**WHAT YOU HAVE TO DO**.
Line by line, copy out the data below exactly.
****************************************
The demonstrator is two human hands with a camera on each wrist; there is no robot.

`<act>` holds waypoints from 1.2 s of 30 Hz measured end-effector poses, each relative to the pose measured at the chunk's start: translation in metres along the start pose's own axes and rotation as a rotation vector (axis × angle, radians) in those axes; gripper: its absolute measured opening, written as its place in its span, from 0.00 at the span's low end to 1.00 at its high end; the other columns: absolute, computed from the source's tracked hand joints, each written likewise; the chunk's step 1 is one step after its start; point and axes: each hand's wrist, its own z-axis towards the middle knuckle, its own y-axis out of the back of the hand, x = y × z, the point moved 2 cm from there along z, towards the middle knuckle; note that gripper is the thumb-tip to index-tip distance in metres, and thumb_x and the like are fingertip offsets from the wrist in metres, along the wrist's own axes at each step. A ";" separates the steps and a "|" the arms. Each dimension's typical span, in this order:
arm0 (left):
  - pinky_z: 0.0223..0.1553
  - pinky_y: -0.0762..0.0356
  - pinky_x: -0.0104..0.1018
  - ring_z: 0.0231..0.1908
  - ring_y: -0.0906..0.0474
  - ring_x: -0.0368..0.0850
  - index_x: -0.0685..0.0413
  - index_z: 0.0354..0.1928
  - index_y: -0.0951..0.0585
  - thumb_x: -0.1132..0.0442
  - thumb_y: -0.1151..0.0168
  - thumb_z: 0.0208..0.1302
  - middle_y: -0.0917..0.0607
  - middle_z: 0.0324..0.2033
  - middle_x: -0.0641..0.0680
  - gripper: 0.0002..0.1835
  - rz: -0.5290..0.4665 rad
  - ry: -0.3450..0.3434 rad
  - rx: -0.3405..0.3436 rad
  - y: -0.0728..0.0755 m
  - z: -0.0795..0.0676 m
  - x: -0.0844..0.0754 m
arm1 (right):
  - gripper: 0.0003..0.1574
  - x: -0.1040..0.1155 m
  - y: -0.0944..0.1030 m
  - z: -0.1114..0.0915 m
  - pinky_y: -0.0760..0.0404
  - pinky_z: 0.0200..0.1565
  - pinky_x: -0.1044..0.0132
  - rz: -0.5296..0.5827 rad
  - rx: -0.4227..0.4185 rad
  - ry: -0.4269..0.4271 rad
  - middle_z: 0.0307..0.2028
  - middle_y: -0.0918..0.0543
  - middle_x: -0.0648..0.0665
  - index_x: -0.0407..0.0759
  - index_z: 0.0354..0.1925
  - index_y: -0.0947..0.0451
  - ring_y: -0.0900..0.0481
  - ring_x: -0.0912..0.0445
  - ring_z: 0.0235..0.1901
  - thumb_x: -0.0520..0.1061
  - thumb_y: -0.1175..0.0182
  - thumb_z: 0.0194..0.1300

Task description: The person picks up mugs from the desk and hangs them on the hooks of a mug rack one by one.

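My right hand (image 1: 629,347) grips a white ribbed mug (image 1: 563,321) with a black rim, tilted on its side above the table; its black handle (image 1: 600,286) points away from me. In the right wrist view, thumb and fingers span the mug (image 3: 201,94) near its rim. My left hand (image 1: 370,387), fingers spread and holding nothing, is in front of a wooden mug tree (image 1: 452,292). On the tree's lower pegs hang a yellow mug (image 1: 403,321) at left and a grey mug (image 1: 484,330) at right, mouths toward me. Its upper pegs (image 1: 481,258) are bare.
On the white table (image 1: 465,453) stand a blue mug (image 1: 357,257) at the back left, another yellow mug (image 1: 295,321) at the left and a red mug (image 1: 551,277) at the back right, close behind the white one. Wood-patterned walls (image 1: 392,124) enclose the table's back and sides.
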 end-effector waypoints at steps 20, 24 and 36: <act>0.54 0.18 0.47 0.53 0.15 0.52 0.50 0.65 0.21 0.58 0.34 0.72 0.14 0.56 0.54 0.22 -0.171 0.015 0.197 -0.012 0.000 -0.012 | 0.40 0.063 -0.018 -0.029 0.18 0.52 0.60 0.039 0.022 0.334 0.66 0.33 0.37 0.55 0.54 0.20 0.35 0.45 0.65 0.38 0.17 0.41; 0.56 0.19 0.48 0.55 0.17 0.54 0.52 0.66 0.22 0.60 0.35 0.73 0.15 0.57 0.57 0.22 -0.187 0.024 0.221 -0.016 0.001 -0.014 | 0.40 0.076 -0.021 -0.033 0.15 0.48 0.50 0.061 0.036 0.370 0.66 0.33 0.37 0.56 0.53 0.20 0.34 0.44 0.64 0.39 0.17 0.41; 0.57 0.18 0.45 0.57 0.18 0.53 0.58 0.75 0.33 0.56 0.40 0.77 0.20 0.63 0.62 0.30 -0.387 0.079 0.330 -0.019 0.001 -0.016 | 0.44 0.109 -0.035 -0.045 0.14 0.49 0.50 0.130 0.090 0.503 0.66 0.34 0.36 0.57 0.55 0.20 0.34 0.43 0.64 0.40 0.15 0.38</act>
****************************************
**ANSWER TO THE PROBLEM**.
The demonstrator is two human hands with a camera on each wrist; there is no robot.

`<act>` holds waypoints from 1.2 s of 30 Hz measured end-effector poses, each relative to the pose measured at the chunk's start: translation in metres along the start pose's own axes and rotation as a rotation vector (axis × angle, radians) in those axes; gripper: its absolute measured opening, written as its place in its span, from 0.00 at the span's low end to 1.00 at its high end; the other columns: absolute, computed from the source's tracked hand joints, each written likewise; the chunk's step 1 is one step after its start; point and axes: each hand's wrist, its own z-axis towards the middle knuckle, its own y-axis out of the back of the hand, x = y × z, the point moved 2 cm from there along z, towards the middle knuckle; note that gripper is the thumb-tip to index-tip distance in metres, and thumb_x and the like are fingertip offsets from the wrist in metres, along the wrist's own axes at each step. A ";" separates the steps and a "|" the arms. Each dimension's typical span, in this order:
arm0 (left):
  - pinky_z: 0.0223..0.1553
  - pinky_y: -0.0762..0.0356
  - pinky_x: -0.0104..0.1018
  - ring_z: 0.0231..0.1908
  - ring_y: -0.0906..0.0474
  - ring_x: -0.0368..0.0850
  - index_x: -0.0685..0.0413
  - index_z: 0.0354..0.1928
  - index_y: -0.0951..0.0585
  - thumb_x: -0.1132..0.0442
  - thumb_y: -0.1151..0.0168
  - thumb_z: 0.0208..0.1302
  - middle_y: -0.0917..0.0607
  - middle_z: 0.0324..0.2033
  - middle_x: -0.0641..0.0680
  - gripper: 0.0002..0.1835
  - rz: -0.5290..0.4665 rad
  - ry: -0.3450..0.3434 rad
  - rx: -0.3405..0.3436 rad
  - y: -0.0728..0.0755 m
  - z: -0.0795..0.0676 m
  - x: -0.0844..0.0754 m
arm1 (right):
  - gripper: 0.0003..0.1574
  - x: -0.1040..0.1155 m
  - y: -0.0944..0.1030 m
  - z: -0.1114..0.0915 m
  - pinky_y: -0.0760..0.0404
  - pinky_z: 0.0200..0.1565
  - pinky_x: -0.1044..0.0132
  - rz: -0.5296..0.5827 rad
  - rx: -0.4227..0.4185 rad
  - ry: -0.4269..0.4271 rad
  - middle_z: 0.0307..0.2028
  - middle_y: -0.0918..0.0543
  - middle_x: -0.0648..0.0665
  - index_x: -0.0407..0.0759
  - index_z: 0.0354..0.1925
  - index_y: -0.0947..0.0451
  - ring_y: -0.0900..0.0481
  - ring_x: -0.0912..0.0445
  - ring_z: 0.0235..0.1901
  - thumb_x: -0.0520..0.1061
  - thumb_y: -0.1175..0.0182
  - thumb_z: 0.0194..0.1300

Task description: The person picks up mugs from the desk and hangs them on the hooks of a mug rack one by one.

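My right hand (image 1: 629,347) grips a white ribbed mug (image 1: 563,321) with a black rim, tilted on its side above the table; its black handle (image 1: 600,286) points away from me. In the right wrist view, thumb and fingers span the mug (image 3: 201,94) near its rim. My left hand (image 1: 370,387), fingers spread and holding nothing, is in front of a wooden mug tree (image 1: 452,292). On the tree's lower pegs hang a yellow mug (image 1: 403,321) at left and a grey mug (image 1: 484,330) at right, mouths toward me. Its upper pegs (image 1: 481,258) are bare.
On the white table (image 1: 465,453) stand a blue mug (image 1: 357,257) at the back left, another yellow mug (image 1: 295,321) at the left and a red mug (image 1: 551,277) at the back right, close behind the white one. Wood-patterned walls (image 1: 392,124) enclose the table's back and sides.
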 end-effector waypoints at steps 20, 24 and 36: <act>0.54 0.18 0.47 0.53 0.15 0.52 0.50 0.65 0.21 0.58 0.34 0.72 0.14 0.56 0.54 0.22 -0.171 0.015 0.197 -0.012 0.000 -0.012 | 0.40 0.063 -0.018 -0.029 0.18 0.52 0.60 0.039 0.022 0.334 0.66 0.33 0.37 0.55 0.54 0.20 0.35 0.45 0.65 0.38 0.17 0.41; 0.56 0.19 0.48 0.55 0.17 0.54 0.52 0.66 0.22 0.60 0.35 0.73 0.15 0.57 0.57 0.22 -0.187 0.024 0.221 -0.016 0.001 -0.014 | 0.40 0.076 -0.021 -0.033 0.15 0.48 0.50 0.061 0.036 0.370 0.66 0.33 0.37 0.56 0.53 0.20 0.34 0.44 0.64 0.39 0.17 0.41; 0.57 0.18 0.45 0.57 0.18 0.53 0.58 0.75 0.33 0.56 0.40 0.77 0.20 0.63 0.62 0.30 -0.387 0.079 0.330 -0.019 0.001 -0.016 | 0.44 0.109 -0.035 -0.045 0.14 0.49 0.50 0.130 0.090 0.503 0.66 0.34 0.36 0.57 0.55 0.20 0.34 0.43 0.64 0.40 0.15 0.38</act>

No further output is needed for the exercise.